*EXERCISE REQUIREMENTS*
Across all entries below, how many lines include "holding"? Answer with the number alone.

*MATERIALS PROVIDED*
Segment Open

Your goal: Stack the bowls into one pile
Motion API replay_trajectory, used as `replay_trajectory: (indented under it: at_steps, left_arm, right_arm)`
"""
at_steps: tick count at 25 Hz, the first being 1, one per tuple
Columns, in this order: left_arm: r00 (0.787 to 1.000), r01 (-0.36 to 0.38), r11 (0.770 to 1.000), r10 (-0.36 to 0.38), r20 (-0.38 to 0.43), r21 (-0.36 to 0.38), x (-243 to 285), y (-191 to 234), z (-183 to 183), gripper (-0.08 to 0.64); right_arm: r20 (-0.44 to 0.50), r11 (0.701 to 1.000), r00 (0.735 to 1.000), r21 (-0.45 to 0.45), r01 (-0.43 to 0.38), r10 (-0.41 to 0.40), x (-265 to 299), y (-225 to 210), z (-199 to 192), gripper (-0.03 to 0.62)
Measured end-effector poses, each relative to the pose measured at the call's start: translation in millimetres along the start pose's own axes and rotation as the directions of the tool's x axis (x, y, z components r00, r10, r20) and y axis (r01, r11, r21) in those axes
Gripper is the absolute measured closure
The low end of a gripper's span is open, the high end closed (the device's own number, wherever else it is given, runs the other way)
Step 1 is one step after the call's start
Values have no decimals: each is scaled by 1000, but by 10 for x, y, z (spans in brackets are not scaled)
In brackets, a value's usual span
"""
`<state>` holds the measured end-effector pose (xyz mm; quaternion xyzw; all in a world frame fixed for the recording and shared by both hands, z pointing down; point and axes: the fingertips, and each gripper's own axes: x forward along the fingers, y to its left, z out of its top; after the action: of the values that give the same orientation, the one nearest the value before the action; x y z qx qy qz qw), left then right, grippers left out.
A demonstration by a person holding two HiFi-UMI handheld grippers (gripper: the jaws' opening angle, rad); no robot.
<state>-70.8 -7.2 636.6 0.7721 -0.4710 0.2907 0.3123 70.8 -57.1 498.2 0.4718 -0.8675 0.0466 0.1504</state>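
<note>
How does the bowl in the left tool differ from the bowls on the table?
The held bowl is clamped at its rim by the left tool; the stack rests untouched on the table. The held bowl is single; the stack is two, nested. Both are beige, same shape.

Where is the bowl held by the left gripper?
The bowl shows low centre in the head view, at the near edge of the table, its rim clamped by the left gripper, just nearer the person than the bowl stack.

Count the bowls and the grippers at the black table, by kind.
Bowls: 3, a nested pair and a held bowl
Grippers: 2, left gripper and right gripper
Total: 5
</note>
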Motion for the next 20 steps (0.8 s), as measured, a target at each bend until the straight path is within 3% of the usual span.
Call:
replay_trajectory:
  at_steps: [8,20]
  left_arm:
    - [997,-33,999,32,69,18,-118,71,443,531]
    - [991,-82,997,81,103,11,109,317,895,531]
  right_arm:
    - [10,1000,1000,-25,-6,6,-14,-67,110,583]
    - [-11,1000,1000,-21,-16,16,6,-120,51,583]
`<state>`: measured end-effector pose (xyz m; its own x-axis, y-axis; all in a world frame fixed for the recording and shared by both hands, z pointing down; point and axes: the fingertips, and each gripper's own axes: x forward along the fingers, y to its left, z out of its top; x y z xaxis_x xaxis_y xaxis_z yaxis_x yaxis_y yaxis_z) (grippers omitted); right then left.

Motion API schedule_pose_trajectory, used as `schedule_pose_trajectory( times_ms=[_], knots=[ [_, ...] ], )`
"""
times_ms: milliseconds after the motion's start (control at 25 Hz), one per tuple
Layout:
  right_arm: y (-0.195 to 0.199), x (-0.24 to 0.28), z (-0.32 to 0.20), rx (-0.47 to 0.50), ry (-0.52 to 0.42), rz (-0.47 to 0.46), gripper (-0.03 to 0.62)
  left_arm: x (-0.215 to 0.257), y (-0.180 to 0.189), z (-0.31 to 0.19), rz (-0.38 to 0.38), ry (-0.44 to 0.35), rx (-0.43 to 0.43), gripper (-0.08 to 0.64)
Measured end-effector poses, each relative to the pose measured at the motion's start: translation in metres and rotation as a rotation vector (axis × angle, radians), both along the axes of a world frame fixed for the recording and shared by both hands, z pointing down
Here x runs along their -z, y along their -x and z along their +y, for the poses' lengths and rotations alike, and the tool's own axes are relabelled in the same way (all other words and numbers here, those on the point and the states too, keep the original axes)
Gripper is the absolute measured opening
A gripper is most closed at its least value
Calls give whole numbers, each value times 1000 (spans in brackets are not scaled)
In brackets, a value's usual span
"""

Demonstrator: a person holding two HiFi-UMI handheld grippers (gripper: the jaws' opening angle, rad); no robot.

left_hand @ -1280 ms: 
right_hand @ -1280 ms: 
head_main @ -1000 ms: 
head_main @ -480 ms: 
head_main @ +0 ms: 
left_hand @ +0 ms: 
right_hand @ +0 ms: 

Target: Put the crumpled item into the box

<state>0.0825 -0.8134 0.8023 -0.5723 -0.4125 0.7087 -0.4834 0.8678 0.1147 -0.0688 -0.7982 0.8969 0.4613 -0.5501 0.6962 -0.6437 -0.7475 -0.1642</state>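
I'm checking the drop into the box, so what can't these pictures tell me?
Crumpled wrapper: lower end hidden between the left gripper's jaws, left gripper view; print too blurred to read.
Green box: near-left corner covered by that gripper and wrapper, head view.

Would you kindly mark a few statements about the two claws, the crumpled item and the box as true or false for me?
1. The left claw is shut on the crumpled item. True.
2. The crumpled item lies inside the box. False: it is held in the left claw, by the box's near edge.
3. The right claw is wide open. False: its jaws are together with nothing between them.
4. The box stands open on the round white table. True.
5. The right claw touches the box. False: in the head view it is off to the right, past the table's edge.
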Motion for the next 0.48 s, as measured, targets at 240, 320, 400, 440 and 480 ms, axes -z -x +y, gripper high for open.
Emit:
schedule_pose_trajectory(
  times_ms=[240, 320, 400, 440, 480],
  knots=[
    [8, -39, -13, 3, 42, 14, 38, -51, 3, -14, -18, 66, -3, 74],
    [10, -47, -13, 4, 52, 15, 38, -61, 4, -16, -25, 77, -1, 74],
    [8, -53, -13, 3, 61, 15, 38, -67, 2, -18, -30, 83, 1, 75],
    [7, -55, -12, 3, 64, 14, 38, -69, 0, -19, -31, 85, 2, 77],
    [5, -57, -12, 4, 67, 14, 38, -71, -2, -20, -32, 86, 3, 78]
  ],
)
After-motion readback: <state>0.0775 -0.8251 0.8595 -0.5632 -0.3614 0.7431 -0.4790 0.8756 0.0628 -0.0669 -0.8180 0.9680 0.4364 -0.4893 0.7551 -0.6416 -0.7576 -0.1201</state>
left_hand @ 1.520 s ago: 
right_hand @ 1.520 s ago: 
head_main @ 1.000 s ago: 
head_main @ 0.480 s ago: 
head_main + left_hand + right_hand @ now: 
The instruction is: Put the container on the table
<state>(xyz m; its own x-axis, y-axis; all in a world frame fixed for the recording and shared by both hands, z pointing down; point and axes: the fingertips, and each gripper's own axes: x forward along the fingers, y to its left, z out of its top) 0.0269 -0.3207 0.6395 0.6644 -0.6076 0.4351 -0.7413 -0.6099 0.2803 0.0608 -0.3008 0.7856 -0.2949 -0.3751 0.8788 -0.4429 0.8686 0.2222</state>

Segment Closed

*EXERCISE SOLUTION*
2